What to work on
Without changing anything, set down every line shown below.
* * * * *
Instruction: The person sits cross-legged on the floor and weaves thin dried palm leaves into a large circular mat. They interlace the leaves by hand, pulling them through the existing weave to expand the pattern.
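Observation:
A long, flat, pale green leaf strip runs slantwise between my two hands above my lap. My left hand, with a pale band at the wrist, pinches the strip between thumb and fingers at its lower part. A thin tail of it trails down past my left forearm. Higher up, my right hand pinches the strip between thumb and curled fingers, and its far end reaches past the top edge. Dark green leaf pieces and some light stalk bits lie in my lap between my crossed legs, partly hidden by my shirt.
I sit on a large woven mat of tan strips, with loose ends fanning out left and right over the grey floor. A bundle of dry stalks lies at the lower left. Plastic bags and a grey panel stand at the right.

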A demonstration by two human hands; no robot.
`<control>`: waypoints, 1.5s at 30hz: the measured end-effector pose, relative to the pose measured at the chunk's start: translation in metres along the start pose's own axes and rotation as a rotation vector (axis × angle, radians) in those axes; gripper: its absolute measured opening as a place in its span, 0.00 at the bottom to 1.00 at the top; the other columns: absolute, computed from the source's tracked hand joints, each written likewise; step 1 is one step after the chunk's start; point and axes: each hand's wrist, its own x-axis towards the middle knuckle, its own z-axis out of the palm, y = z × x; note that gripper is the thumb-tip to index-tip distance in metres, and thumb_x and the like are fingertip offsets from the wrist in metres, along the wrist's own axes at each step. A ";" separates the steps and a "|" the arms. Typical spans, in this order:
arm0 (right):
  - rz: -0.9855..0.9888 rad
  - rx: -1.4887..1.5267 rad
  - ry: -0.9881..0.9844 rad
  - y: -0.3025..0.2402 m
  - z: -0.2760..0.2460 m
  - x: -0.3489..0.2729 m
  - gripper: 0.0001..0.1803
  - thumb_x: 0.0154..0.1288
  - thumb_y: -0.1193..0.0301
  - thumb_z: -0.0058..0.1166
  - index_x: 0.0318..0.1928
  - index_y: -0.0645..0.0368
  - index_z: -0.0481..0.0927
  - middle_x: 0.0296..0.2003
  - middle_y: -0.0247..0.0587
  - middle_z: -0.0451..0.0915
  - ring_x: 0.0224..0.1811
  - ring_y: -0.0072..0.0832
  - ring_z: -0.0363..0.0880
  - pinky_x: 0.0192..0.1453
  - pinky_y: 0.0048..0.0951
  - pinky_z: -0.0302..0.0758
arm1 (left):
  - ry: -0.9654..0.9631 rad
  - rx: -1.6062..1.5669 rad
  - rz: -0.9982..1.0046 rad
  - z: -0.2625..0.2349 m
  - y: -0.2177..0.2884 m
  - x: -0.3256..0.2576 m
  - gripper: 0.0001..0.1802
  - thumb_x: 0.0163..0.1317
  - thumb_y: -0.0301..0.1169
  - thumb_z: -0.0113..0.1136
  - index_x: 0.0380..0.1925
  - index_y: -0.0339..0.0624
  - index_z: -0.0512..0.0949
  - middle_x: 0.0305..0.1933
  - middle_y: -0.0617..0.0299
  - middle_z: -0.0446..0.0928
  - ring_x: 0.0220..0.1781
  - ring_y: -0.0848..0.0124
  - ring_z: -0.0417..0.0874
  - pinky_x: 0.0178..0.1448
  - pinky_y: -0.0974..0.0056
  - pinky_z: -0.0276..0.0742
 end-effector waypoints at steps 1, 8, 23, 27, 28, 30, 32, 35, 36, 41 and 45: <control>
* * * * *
Result for this task
Instruction: The person sits cross-legged on the floor and weaves thin dried palm leaves into a large circular mat. They interlace the leaves by hand, pulling them through the existing weave to expand the pattern.
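Observation:
A long, flat, pale green leaf strip runs slantwise between my two hands above my lap. My left hand, with a pale band at the wrist, pinches the strip between thumb and fingers at its lower part. A thin tail of it trails down past my left forearm. Higher up, my right hand pinches the strip between thumb and curled fingers, and its far end reaches past the top edge. Dark green leaf pieces and some light stalk bits lie in my lap between my crossed legs, partly hidden by my shirt.
I sit on a large woven mat of tan strips, with loose ends fanning out left and right over the grey floor. A bundle of dry stalks lies at the lower left. Plastic bags and a grey panel stand at the right.
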
A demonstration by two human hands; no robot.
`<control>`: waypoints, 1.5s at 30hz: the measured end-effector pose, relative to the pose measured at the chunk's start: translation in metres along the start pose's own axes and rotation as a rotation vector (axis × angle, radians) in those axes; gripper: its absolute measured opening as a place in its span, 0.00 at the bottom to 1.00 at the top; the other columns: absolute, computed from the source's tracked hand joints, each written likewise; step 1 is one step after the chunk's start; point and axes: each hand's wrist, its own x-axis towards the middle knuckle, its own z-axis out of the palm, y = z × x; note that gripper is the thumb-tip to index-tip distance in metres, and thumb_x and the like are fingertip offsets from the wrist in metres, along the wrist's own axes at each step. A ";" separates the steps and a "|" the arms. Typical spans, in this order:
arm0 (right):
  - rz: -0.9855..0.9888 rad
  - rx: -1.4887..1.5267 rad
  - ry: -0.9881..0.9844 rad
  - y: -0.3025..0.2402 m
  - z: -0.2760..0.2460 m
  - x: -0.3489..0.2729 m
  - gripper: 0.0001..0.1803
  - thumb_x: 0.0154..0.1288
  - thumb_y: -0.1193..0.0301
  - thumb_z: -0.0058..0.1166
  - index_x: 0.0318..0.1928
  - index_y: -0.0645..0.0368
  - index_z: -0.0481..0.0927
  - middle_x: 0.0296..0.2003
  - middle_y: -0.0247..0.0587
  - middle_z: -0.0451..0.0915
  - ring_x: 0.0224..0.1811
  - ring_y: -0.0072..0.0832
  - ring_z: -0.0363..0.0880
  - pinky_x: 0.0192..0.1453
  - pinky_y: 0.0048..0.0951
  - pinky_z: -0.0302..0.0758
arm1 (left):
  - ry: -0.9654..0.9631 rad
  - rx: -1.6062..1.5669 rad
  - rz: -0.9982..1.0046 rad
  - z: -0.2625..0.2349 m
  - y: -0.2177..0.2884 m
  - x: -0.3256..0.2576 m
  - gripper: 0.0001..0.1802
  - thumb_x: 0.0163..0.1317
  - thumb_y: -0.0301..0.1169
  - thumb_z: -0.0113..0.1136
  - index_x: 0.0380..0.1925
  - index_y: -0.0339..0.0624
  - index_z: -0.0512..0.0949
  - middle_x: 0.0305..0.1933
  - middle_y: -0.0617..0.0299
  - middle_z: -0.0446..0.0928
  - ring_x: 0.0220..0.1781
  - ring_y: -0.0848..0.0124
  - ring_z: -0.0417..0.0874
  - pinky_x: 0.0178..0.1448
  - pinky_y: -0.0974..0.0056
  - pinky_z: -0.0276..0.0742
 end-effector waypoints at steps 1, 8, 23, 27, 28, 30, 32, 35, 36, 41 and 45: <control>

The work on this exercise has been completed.